Exercise requirements | After reading the data below, copy out every line that contains the word "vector".

Records for processing |
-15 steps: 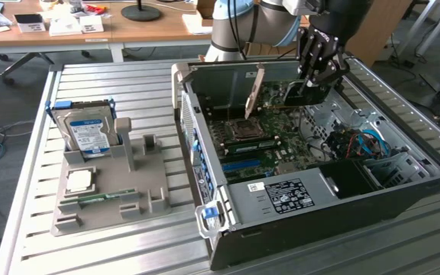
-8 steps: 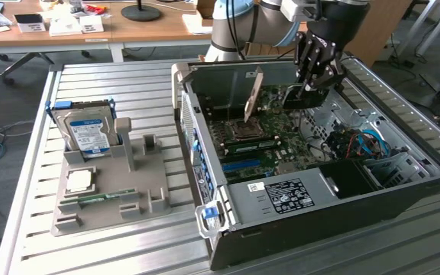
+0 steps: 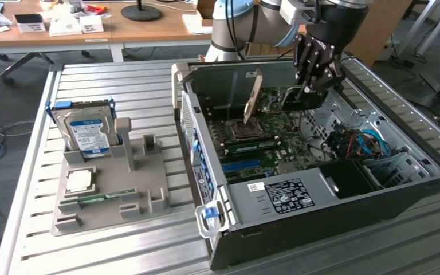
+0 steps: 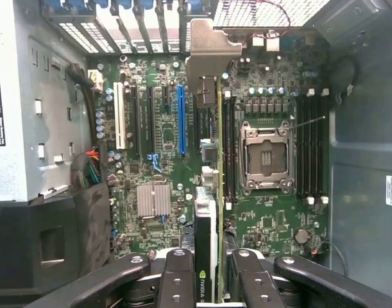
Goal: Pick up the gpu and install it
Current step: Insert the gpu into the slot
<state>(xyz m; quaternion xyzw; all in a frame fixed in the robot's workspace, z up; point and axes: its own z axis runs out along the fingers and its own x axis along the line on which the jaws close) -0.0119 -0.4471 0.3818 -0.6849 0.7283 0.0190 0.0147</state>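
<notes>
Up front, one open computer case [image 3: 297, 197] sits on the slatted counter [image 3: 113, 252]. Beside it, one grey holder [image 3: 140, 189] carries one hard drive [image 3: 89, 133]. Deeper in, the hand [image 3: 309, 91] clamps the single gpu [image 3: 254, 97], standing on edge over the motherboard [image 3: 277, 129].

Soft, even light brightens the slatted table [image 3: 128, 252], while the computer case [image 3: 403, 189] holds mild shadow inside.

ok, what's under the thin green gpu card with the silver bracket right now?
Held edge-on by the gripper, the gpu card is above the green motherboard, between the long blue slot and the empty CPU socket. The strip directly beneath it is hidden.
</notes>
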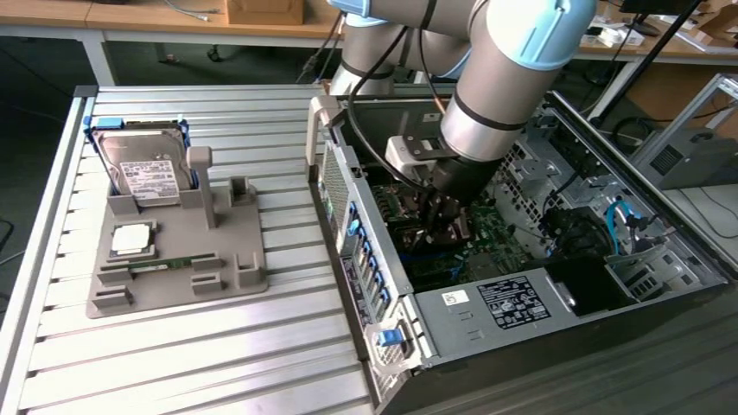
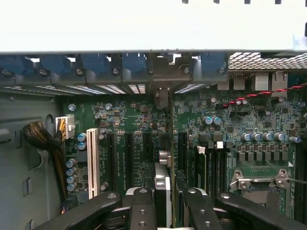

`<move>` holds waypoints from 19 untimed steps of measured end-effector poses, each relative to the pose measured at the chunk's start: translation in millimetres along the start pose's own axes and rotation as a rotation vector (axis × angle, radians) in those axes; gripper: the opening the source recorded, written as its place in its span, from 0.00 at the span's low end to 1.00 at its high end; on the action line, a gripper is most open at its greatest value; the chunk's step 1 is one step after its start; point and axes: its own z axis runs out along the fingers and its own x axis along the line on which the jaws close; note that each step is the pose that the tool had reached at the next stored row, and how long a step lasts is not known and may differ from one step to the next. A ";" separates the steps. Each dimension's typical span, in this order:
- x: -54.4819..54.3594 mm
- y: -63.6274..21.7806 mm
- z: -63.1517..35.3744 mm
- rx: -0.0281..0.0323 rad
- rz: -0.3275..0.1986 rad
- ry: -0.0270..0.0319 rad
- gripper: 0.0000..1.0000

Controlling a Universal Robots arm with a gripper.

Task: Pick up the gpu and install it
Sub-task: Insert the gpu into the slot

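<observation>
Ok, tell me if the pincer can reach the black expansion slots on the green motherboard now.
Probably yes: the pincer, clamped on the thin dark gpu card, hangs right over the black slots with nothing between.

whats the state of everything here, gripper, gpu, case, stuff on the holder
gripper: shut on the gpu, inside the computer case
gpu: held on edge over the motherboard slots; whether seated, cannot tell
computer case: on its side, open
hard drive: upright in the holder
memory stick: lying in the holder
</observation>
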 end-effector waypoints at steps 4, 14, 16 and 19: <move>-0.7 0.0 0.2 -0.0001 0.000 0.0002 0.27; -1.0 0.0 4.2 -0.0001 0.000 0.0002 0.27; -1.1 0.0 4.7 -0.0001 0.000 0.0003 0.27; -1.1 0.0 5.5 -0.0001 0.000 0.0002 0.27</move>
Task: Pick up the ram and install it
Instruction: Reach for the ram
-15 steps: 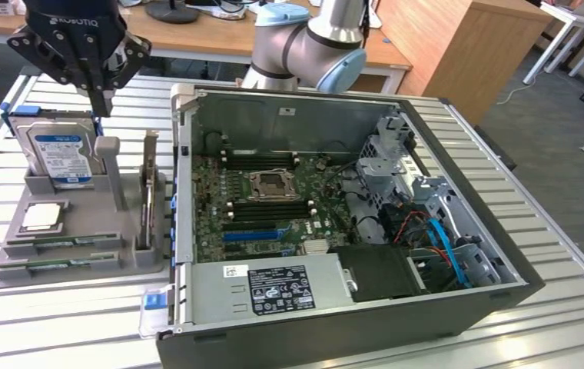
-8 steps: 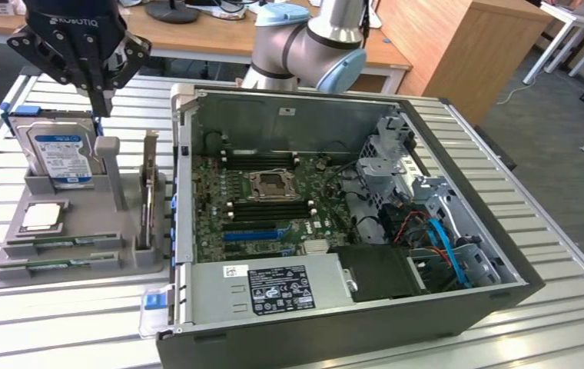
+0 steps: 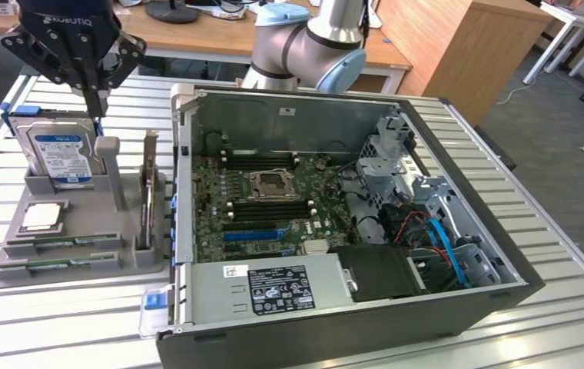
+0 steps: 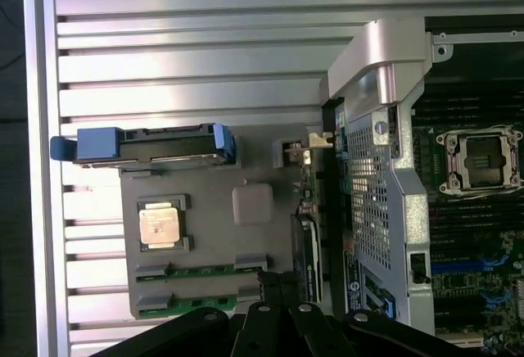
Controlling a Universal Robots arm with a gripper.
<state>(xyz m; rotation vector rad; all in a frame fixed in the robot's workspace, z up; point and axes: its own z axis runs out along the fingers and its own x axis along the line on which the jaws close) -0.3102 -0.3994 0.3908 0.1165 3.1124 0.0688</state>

Output |
`<move>` holds waypoints from 19 untimed steps of measured end-effector poses, each relative to the pose measured at the chunk's start: translation in millimetres along the start pose's own axes and rotation as a rotation vector (axis × angle, radians) in those axes; gripper: the opening the source recorded, written as its place in its span, from 0.00 at the span's low end to 1.00 at its high end; on the action line, a gripper is most open at its greatest value; the chunk's step 1 is one step after its start; point and axes: its own z axis runs out along the fingers and its own x axis along the line on which the jaws close; note that each step is the pose that the tool had reached at the next stored row, and how long a step lasts is not known and may differ from one step to the next. A ";" separates the steps. Each dimension's typical span, in this order:
<state>(xyz m; rotation vector rad; all in a frame fixed in the robot's workspace, z up; point and axes: its own z axis runs out along the fingers and its own x axis along the line on which the jaws close) -0.3102 -0.3994 0.3908 0.1165 3.1124 0.0688</state>

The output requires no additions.